Most of these Marvel mags were penned by one of two brilliant Bullpenners:

  • "Blazing" Bob Budiansky, who ably edited the original 4-issue limited series before becoming the first permanent writer of the ongoing series, and is credited with creating most of the backstory to the Transformers mythos, as well as writing most of the terrific bios that came with the Hasbro toys.
  • "Senses-Shattering" Simon Furman, who had been the main writer for the Marvel UK series before being asked by Budiansky to write for the US comic, as well. Furman wrote the last 25 issues of the original series, then battled back to pen all 12 issues of Generation 2. For if he could not write them, what chance, then, did anyone else have?

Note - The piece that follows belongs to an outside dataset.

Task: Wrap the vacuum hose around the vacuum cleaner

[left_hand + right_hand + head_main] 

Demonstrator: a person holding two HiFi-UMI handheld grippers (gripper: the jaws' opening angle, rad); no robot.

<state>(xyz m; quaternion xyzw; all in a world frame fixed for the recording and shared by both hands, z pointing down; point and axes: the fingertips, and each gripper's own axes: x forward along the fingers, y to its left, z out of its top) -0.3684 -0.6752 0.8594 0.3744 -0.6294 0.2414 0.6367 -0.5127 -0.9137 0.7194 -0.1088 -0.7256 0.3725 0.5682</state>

Marvel published the following Transformers series, so hit those back-issue-bins and Make Yours Marvel! EXCELSIOR!

Excelsior!

Fiction

Marvel Comics continuity

Marvel Comics published the ridiculously terrible Robot-Master comic book series. It did not, however, publish a Potato Salad Man graphic novel entitled This Man, This Mayonnaise. I, Robot-Master!

Robo-Capers

Deciding that Soundwave had been answering the letters page for too long, Grimlock arrived at the Marvel Comics offices to oust him. Little did he know, Soundwave had already managed to sneak a lift to America, leaving Grimlock to be swamped by unopened mail. Robo-Capers issue 74

Similarly, Dreadwind arrived at the Marvel Comics offices to challenge Grimlock to a fight over the letters page but the Dinobot was in a hurry and managed to bury the Decepticon in suitcases... full of unopened mail. The Wind of Change!

Toys

Marvel characters are incorporated as part of the Crossovers franchise. Marvel Transformers? That certainly sounds familiar.

Books

Marvel Books published children's coloring and activity books in the 1980s, based on licensed properties retained by Marvel Comics, including Transformers.

Other titles

It may surprise you to know this, but Marvel published comics that had nothing to do with Transformers! A number of these titles would be reprinted as back-up strips in Marvel UK's title: Visionaries, Iron Man, Machine Man, Planet Terry, Hercules, Spider-Man, The Inhumanoids, and, the longest of all, Action Force G.I. Joe the Action Force G.I. Joe. Marvel UK also published Action Force, which crossed over with Transformers.